Gandhi
Gandhi Biyografisi
Batı dünyasında ”Mahatma” veya ”Büyük Ruh” olarak adlandırılan Mohondas Karamşand Gandhi, çağımızda büyük bir devrimi, zor aleyhtarı bir politika izleyerek gerçekleştiren tek siyasi liderdir. Tarihin en etkili faizsiz direniş hareketinin yapıcısı olarak, bugün uygulanmakta olan oturma grevlerinin, öteki boykot türlerinin ve şavaş aleyhtarı gösterilerin de öncüsü sayılır.
Gandhi, 2 Ekim 1869‘da Hindistan‘ın kuzeybatı kıyısındaki Porbandar‘da dünyaya geldi. On üç yaşında evlendirildi ve dört oğlu oldu. 1887 Eylülünde, az önce on sekiz yaşındayken hukuk öğrenimi görmesi için Londra‘ya gönderildi. Karşılaştığı bu yeni kültüre alışmakta oldukça zorluk çeken Gandhi, 1891’de hukuk öğrenimini tamamlayıp Hindistan’a geri dödü. Güney Afrika‘daki bir Hint firmasınca işe alınıp bu ülkeye gönderilinceye değin avukatlıkla öyle ilişkisi olmadı. Sosyal bilince de burada geçirdiği yıllarda erişti. Vatandaşlarının burada ikinci sınıf insan muamelesi gördüklerine tanıklık eden Gandhi, bir kaç yıl geçmeden siyasi hakların mücadelesinde bu insanların yanında yer aldı. Güney Afrika’daki bu deneyimleri, Hint sorununun büyüklüğünü anlamasına niçin oldu. Gandhi, Güney Afrika’nın, kişiliğli için yaşanılır bir yer olmadığını ivedi farketti ve bütün aklı, bu ırk ayrımı metotları ile uğraş için çalışmaya başladı.
1894 yılı Mayıs ayında Gandhi ve bağzı Hintli arkadaşları, Afrika Hintlileri Kongresi‘ni kurdular ve Hintlilerin temizlik, afiyet, barınma ve eğitim sorunlarının çözümlenmesi için kampanya açtılar. bu vesileyle Gandhi, kuytu ve mutlu bir hayatın, makineleşmeye fazla eksik bağımlı olmakla sağlanabileceği inancını benimsemeye başlamıştı.
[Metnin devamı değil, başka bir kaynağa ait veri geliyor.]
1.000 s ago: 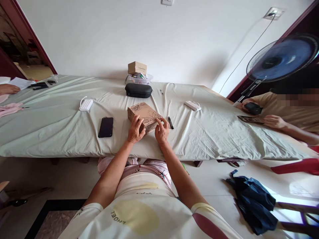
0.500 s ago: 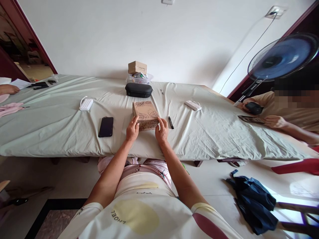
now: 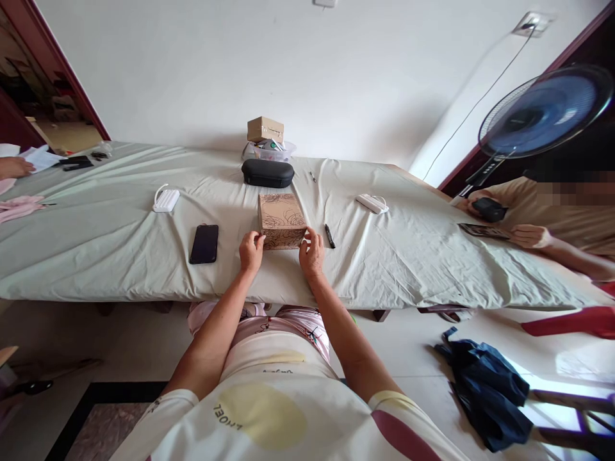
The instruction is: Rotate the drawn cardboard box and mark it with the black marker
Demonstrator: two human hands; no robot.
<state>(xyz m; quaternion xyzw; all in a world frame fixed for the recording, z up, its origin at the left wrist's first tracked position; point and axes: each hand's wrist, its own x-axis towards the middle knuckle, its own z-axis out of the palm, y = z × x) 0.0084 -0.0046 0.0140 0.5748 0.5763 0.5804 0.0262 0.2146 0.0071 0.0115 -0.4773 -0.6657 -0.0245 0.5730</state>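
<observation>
A brown cardboard box with dark line drawings lies flat on the table's pale green cloth, squarely in front of me. My left hand touches its near left corner with curled fingers. My right hand rests against its near right corner, fingers bent round the edge. Both hands grip the box from the front. A black pen lies just right of my right hand.
A black phone lies left of the box, a white case farther left, a black pouch behind. Another white case lies to the right. A person sits at right near a running fan; another hand at far left.
The box has been turned from an angled position to square with the table edge. My hands slid from its top to its near corners.
</observation>
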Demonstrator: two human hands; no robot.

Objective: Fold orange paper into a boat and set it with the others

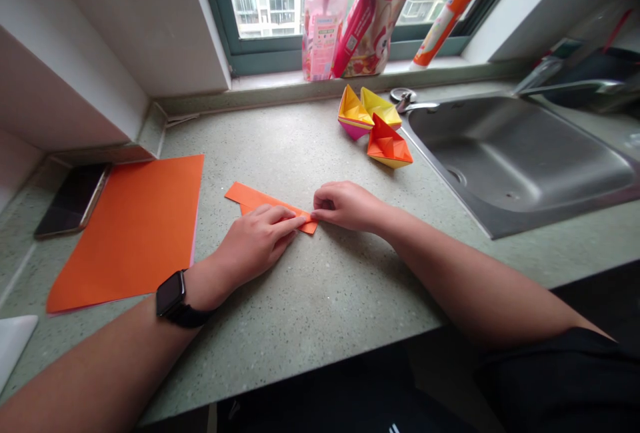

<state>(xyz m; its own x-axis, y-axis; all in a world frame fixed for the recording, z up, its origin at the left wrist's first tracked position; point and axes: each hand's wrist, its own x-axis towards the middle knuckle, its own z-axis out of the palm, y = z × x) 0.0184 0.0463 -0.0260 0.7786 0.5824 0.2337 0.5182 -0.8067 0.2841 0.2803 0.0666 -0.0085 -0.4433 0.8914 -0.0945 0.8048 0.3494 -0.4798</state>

1906‘da Zulu isyanı patlak verdiğinde, Gandhi de kendisini bu ülkenin bir vatandaşı sayıp, genel valiye mektupla başvurdu ve devlet kuvvetlerine Hintlilerin de bir sıhhat birliği ile bulunma istediklerini bildirdi. Teklifi kabul edilince Gandhi kendini, derslik farkı gözetmeksizin insanların iyileştirilmesine adadı. Bu alandaki denemesinden daha sonra benliğini arıtma kararı aldı ve eşi Kasturbai’nin izniyle bekarlık yemini etti. Gandhi’ye kadar kendini ailevi zevklere kaptırırsa halkının mücadelesine kendini adayamazdı. Bu sırada Transvaal‘daki bunalımn kendi toplumuna çabucak yaklaşmakta olduğunu fark etti. Kendilerine düşman Avrupalı liderler, Hintli liderlerin Transvaal’i, burada oturmaya hakları olmayan Hintli göçmenlerle yüklenmek için bir komploya giriştikleri yolunda uydurma istatistikler ortaya atmaya başlamışlardı. Bunun sonucu olarak da Asyalılara karşısında son derece acımasız yasalar çıkarılmaya başlandı. Sözgelişi, sekiz yaşından büyük kadın ve çocukların, tıpkı suçlular gibi parmak izi aldırmaları koşul koşuldu.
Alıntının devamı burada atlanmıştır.